TASK PROMPT —
State how many lines in the listing below include the string "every". The answer is the number alone.

--- RECORDED INFORMATION Enclosed Below ---

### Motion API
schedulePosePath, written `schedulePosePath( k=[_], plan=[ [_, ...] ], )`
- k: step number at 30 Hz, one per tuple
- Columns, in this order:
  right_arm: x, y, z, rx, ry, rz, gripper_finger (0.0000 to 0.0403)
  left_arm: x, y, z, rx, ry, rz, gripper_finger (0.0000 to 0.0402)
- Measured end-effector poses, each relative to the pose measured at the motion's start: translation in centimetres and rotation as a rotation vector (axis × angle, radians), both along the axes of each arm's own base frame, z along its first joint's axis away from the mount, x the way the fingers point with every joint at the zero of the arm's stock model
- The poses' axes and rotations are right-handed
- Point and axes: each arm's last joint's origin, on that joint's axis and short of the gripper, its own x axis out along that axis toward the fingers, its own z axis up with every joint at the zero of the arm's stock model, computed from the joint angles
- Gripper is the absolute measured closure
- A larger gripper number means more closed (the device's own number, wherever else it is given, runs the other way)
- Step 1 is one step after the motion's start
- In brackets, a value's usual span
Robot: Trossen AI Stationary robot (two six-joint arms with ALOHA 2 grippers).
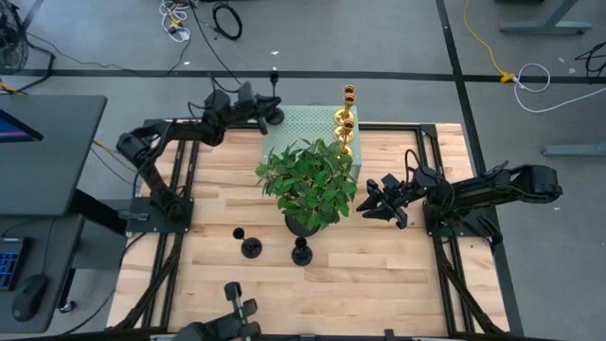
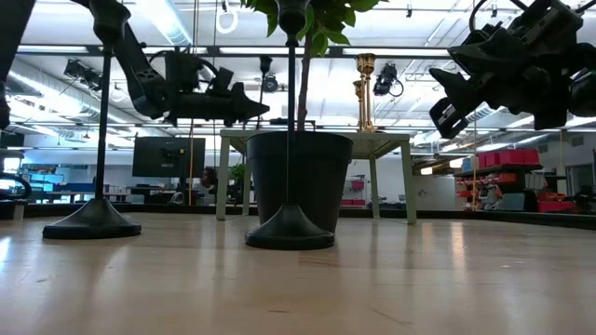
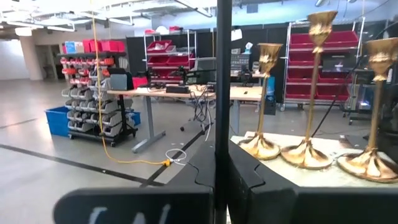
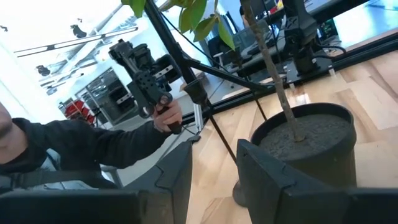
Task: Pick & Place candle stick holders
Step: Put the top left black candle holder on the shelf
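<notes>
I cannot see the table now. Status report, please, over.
Left gripper shut on a black candlestick at the green mat. Right gripper open, empty, beside the plant. Three gold candlesticks on the mat, two black ones on the table.

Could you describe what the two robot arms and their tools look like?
Both arms are dark, nearly black, built of jointed tubular links with chunky housings. The left tool and right tool each end in two flat, angular black fingers. Black cabling runs along the links.
</notes>
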Motion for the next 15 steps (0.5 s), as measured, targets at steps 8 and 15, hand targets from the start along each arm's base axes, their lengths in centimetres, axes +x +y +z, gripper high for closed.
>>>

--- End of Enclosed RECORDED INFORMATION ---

RESULT —
2